In the last few posts I’ve been investigating the use of integer linear programming (ILP) to solve conservation prioritization problems. First, I demonstrated how to use the commercial optimization software Gurobi to solve the Marxan reserve design problem in R. Gurobi is great, but expensive, so in the next post I explored seven R packages that interface with 4 open-source ILP solvers. Then I looked in detail at 3 of those R packages to compare their performance in solving conservation prioritization problems of different sizes.

In this post, I’m going to look at one more ILP solver. SCIP (Solving Constraint Integer Programs) is a free, though not totally open source solver, that has performed quite well in benchmarks against other free solvers.

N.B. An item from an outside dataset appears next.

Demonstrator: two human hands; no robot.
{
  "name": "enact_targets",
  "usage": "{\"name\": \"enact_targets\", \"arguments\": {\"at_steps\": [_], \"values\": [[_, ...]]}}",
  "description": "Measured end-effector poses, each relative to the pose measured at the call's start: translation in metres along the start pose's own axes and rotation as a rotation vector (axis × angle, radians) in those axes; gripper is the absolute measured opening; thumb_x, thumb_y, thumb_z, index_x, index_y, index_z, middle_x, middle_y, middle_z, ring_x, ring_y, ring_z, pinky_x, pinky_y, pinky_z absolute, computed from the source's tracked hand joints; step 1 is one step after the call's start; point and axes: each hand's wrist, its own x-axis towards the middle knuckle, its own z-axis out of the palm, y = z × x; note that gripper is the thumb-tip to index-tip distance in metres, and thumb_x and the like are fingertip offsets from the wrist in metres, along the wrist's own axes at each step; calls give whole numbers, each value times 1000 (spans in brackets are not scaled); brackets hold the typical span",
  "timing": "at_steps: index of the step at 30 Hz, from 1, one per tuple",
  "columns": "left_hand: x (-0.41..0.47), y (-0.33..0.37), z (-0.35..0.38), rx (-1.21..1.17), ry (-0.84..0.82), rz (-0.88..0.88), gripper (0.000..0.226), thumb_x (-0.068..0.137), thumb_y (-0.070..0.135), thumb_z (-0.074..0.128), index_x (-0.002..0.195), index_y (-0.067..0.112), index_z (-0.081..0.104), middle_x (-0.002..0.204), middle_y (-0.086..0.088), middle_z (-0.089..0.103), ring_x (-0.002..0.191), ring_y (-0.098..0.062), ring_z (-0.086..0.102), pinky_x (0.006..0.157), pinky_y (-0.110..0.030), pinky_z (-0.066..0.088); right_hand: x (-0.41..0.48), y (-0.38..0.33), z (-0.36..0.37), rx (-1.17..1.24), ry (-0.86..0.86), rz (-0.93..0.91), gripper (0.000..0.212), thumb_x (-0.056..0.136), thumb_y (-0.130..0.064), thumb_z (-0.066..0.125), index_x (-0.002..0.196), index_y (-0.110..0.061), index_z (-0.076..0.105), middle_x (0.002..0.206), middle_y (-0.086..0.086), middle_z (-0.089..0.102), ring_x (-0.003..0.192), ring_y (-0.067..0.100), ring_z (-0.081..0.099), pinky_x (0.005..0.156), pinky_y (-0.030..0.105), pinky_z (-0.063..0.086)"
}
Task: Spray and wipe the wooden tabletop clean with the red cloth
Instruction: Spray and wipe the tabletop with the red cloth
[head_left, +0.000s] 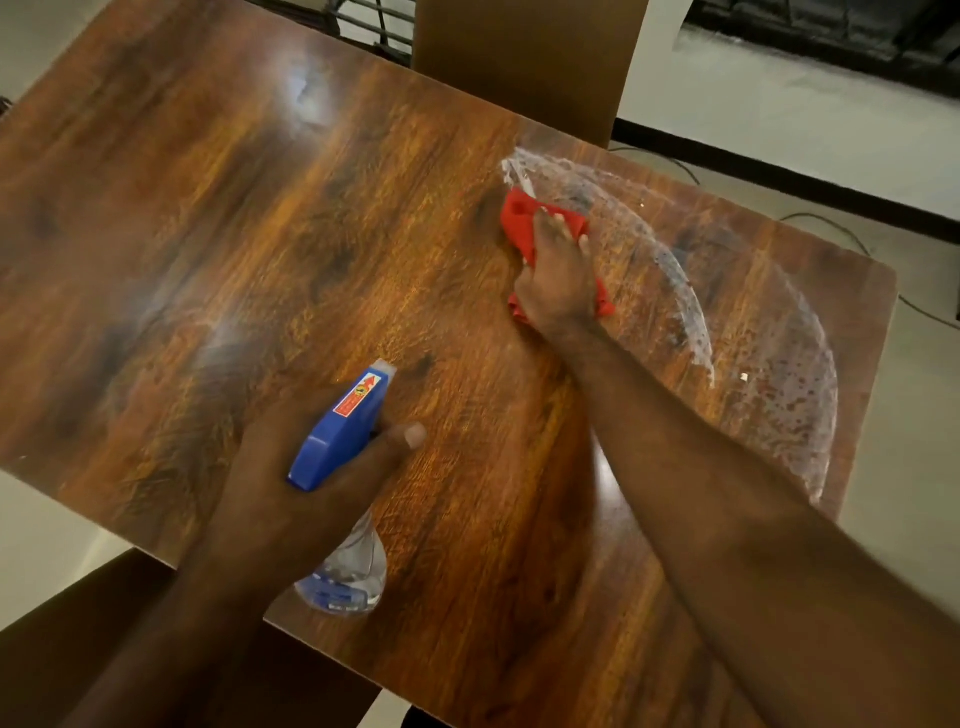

In addition, it is the only free solver I’m aware of that can handle problems with quadratic objective functions, such as the full Marxan objective function with the boundary length term.

The catch is that there is no R package for SCIP. Instead I’ve written a shell scripts to run all four solvers (Gurobi, SYMPHONY, GLPK, and SCIP) from the command line for the same set problem as outlined in the previous post, which I’ve exported in MPS format, a standard format for specifying optimization problems. In particular, I have 9 species defined on grids of increasing sizes: 100x100, 400x400, 700x700, 1,000x1,000.

Shell script

Here’s the shell script to run all four solvers for each of the four problems. As in the previous post, I’ve chosen to solve each problem to within 0.1% of optimality (gap = 0.001).

#!/bin/bash

# set up output file
echo "solver,n,time" > times.csv

# output time in seconds
TIMEFORMAT=%R

for i in *.mps; do
  printf "Processing file: %s\n" $i
  
  # grid dimension and number of planning units
  dim=$(echo $i | grep -o "[0-9]*\.mps$" | cut -d . -f 1)
  ((n = dim * dim))
  
  ## gurobi
  # location: /Library/gurobi651/mac64/bin/gurobi_cl
  printf ">Gurobi: "
  fname="output/gurobi-sol-$dim.sol"
  # solve and capture time
  t=$( { time gurobi_cl LogToConsole=0 ResultFile=$fname \
    MIPGap=0.001 $i; } 2>&1 )
  printf "gurobi,%i,%.4f\n" $n $t >> times.csv
  echo "$t seconds"
  # extract objective function value to calculate absolute gap for symphony
  # need to convert from scientific notation
  obj=$(grep "^# Objective" $fname | cut -d = -f 2)
  obj=$(printf "%.f" $obj)
  ((gap = obj / 1000)) 
  
  ## scip
  # location: /usr/local/scipoptsuite-3.2.1/scip-3.2.1/bin/
  printf ">SCIP: "
  fname="output/scip-log-$dim.txt"
  # solve and capture time
  t=$( { time scip -s scip-gap-0.1.set -l $fname -q -f $i; } 2>&1 )
  printf "scip,%i,%.4f\n" $n $t >> times.csv
  echo "$t seconds"
  
  ## symphony
  # location: /usr/local/Cellar/symphony/5.6.6/bin/
  printf ">SYMPHONY: "
  fname="output/symphony-log-$dim.txt"
  # solve and capture time
  t=$( { time symphony -g $gap -F $i > $fname; } 2>&1 )
  printf "scip,%i,%.4f\n" $n $t >> times.csv
  echo "$t seconds"
  
  ## glpk
  # location: /usr/local/Cellar/glpk/4.60/bin/
  printf ">GLPK: "
  fname="output/glpk-out-$dim.txt"
  lfile="output/glpk-log-$dim.txt"
  # solve and capture time
  t=$( { time glpsol --freemps $i --min --presol --primal --mipgap 0.001 \
    -o $fname > $lfile; } 2>&1 )
  printf "glpk,%i,%.4f\n" $n $t >> times.csv
  echo "$t seconds"
  
  printf "\n"
done

Packages

library(readr)
library(dplyr)
library(ggplot2)

Results

I import the times for each run and plot them.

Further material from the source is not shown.